The Art of FPGA Design Season 2 - Post 1

20 Oct 2020

Crossing the gap between mathematics and physics

This entire second season of The Art of FPGA Design will be about Digital Signal Processing. This is a vast subject one cannot cover in one book, let alone a few blog posts. It is a strange field which requires mastering both mathematics to express the algorithms and electrical engineering to come up with their implementation. We can talk about algorithms without having to worry about their implementation and that's math, or digital hardware design that does no signal processing and that's fine too. But doing signal processing with digital hardware is something that requires at least some level of expertise in both fields, and that's a tall order.

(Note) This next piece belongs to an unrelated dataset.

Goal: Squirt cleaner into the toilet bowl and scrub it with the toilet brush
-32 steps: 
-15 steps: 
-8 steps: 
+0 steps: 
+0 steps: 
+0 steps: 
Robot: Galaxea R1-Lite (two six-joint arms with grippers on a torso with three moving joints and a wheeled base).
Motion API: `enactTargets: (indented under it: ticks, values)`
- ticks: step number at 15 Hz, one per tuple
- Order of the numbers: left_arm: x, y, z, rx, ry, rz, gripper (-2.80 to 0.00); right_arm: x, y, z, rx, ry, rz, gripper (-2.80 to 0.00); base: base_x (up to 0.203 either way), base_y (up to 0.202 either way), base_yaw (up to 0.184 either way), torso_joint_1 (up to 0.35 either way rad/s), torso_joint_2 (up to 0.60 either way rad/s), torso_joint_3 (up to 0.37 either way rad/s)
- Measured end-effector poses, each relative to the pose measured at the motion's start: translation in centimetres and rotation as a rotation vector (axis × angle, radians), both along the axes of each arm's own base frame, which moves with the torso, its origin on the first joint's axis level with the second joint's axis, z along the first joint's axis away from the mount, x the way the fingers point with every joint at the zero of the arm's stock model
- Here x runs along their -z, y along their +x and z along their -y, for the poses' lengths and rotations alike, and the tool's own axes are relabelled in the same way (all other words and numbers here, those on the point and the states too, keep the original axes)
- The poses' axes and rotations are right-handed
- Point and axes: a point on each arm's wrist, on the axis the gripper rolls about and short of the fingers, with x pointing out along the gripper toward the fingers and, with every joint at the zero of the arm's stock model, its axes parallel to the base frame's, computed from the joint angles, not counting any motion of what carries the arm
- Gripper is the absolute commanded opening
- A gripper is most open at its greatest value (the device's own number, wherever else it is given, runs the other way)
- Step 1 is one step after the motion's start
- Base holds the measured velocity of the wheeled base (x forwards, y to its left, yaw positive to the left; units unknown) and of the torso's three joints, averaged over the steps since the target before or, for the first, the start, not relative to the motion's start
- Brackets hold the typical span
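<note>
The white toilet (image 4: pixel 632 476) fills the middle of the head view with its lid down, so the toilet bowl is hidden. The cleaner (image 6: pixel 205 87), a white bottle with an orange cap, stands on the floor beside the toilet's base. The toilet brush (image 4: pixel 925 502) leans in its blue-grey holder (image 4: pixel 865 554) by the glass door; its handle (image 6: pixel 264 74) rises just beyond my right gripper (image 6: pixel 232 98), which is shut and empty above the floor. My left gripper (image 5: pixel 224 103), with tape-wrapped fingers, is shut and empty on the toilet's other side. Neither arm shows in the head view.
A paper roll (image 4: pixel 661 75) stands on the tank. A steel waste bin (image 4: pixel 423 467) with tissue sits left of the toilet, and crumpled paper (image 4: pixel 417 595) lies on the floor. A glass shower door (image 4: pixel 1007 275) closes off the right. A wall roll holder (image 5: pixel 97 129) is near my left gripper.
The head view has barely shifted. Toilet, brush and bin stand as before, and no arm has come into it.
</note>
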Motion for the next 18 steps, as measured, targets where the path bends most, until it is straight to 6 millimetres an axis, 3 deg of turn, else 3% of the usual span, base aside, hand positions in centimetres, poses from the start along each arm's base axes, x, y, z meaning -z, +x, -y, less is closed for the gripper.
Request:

The reason for that is the fact that while mathematics is the language of science and engineering, mathematicians are rarely interested in the physical implementation details, while engineers, while needing math as a language to specify the problem and the solution lose interest in the finer theoretical details because they have to worry about more mundane issues like timing closure, power dissipation and costs, things that mean little to a mathematician. For this reason there is a significant barrier between the two sides of DSP design and overcoming it is not a trivial task.

The blog will focus on crossing this gap between math and physics, not the actual algorithms or the details of the implementation, like which language or tool flow to use, what coding style and other details like that. The reason is that there are excellent resources, many of them free, that are already covering both areas. So this blog will not be a great introduction to either. While I will assume at least some kind of familiarity with both sides, you do not have to be an expert in either to be able to follow along.

As a hardware designer with little exposure to the math behind every single type of filter, if you can read an algorithm in its mathematical form, that would be good enough to serve as a starting point. If you are a system architect with little or no experience in digital hardware design and you do not know what the difference between an FPGA and an ASIC is, I hope you will get a better understanding of the fact that coming up with the algorithm or mathematical formula that solves a design problem is not the end of the story, in fact it is just the beginning.

The two sides of this coin are like two different countries. Not only do people there speak two different languages, they are making wrong assumptions about the other side. Here is an example.

A system architect and a hardware designer are part of a team that needs to build a filter. The system architect decides what kind of filter is best, what order it should be, he's talking about impulse responses, convolution theorem and frequency transfer functions, concepts that may or may not mean anything to the hardware designer. She is concerned about what FPGA to use, how much it will cost, if it will fit into the available power budget, what should the system clock rate be and so on, things that probably also mean little for the system architect. But they need to meet somewhere in the middle and this is what the system architect is coming up with:

"There is a discrete signal x[n] and for every input sample you need to compute an output y[n] according to the formula above. The input and output sample rates are equal to 400 Msps, which means millions of samples per second. N is constant and equal to 39, but it might get higher or lower when this filter becomes part of an entire system and everything will be tested together. The N coefficients h[k] are constant for now but that too could change."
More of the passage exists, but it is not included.